YOUR OBJECTIVE — Answer with one number only, the count of lines in the material below that hold "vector".

########

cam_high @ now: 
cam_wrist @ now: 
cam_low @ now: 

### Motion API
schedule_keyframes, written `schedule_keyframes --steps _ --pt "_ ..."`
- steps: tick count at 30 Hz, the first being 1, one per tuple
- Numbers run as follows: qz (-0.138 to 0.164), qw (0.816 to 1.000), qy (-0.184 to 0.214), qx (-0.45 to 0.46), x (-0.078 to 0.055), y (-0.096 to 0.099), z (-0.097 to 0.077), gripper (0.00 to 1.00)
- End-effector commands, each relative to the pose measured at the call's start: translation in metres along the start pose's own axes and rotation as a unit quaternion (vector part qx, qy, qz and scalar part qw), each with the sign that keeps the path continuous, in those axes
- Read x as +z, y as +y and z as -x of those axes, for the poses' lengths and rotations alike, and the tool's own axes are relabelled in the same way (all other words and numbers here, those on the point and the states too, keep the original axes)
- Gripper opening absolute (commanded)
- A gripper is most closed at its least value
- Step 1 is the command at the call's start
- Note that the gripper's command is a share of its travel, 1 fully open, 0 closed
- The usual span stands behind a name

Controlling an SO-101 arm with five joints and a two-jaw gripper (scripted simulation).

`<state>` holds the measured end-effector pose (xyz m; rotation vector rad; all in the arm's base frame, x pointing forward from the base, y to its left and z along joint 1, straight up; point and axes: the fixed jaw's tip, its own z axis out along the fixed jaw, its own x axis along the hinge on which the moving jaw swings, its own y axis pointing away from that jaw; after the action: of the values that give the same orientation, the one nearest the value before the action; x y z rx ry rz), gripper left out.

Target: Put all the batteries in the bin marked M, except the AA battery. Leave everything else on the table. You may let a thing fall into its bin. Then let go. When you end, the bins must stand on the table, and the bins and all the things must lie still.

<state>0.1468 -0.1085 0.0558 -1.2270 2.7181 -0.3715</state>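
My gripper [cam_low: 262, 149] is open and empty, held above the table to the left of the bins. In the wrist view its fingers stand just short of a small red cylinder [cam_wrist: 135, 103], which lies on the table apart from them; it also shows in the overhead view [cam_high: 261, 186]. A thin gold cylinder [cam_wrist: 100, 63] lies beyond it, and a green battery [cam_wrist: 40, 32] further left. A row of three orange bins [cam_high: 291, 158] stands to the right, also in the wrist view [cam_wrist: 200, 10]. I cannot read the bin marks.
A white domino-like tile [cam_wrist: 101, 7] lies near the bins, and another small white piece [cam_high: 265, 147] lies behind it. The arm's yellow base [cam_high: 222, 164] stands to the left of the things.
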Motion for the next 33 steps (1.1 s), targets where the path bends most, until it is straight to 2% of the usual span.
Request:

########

EXPECTED OUTPUT — 2